Output data must be at least as long as sampleT. If sampleT is not supplied it
is taken to be Tobs(data).
Input data must be at least as long as predictT. predictT must be at least as
large as sampleT. If predictT is not supplied it
is taken to be sampleT.
If \code{error.weights} is greater than zero then weighted prediction
errors are calculated up to the horizon indicated
by the length of error.weights. The weights are applied to the squared
error at each period ahead.
\code{sampleT} is the length of data which should be used for calculating
one step ahead predictions. \code{y} must be at least as
long as \code{sampleT}. If \code{predictT} is large than \code{sampleT}
then the model is simulated to
\code{predictT}. \code{y} is used if it is long enough. \code{u} must
be at least as long as \code{predictT}.
The default \code{result=0} returns a list of all the results. Otherwise
only the indicated list element is return (eg. \code{result=1} return the
likelihood and \code{result=3} returns the one step ahead predictions.
If \code{z0} is supplied in the model object it is used as the estimate
of the state at time 0. If not supplied it is set to zero.
If \code{rootP0} is supplied in the model object then t(rootP0) \%*\% rootP0 is
used as P0.
If \code{P0} is supplied or calculated from rootP0 in the model object, it is
used as the initial
tracking error P(t=1|t=0). If not supplied it is set to the identity matrix.
Additional objects in the result are
\code{Om} is the estimated output cov matrix.
\code{pred} is the time series of the one-step ahead predictions, E[y(t)|y(t-1),u(t)].
The series of prediction error is given by \code{y - pred}
If error.weights is greater than zero then weighted prediction
errors are calculated up to the horizon indicated
by the length of error.weights. The weights are applied to the squared
error at each period ahead.
\code{trackError} is the time series of P, the one step ahead estimate
of the state tracking error matrix at each
period, Cov(z(t)-E[z(t)|t-1])
The tracking error can only be calculated if Q and R are provided
(i.e. non innovations form models).
Using the Kalman Innov K directly these are not necessary
for the likelihood calculation,
but the tracking error cannot be calculated.
}
\references{
Anderson, B. D. O. and Moore, J. B. (1979) \emph{Optimal Filtering}.

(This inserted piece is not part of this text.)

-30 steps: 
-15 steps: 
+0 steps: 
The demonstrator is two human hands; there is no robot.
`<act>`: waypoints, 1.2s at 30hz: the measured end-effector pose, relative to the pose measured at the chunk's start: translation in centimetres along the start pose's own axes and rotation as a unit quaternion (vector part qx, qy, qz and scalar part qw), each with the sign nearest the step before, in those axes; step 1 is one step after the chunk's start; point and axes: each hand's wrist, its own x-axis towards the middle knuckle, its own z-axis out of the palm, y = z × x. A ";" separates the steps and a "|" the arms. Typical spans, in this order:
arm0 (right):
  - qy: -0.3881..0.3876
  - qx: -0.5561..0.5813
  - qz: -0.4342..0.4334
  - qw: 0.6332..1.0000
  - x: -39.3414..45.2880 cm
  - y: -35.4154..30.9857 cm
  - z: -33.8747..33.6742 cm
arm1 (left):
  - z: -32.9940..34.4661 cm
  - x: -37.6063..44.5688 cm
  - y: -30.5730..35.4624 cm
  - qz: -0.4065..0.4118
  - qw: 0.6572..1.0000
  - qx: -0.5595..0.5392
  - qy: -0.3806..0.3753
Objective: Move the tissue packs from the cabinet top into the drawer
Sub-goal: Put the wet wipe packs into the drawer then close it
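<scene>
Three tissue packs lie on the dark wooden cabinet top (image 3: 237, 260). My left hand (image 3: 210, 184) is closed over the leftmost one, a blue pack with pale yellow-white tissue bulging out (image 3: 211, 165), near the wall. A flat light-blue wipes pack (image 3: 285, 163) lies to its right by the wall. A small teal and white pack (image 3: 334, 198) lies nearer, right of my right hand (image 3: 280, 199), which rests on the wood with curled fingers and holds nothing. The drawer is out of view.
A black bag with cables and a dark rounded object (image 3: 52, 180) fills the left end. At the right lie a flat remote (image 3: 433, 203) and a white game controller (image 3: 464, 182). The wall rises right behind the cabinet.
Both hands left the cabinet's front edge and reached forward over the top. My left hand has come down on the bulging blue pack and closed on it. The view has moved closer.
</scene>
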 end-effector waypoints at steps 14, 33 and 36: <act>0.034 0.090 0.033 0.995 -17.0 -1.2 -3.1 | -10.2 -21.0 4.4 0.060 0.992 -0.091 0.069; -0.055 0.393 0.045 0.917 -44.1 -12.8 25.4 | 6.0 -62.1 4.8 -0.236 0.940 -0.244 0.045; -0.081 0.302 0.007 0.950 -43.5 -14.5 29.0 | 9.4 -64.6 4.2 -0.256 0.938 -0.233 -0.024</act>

Prentice-Hall. (note p.39,44.)
}
\seealso{
\code{\link{SS}}
\code{\link{l}}
\code{\link{l.ARMA}}
\code{\link{TSmodel}}
\code{\link{TSestModel}}
\code{\link{TSestModel.object}}
\code{\link{state}}
\code{\link{smoother}}
}
\examples{
data("eg1.DSE.data.diff", package="dse")
model <- toSS(TSmodel(estVARXls(eg1.DSE.data.diff)))
lmodel <- l(model,eg1.DSE.data.diff)
summary(lmodel)
tfplot(lmodel)
lmodel <- l(model,eg1.DSE.data.diff, return.state=TRUE)
tfplot(state(lmodel, filter=TRUE))
}
\concept{DSE}
\keyword{ts}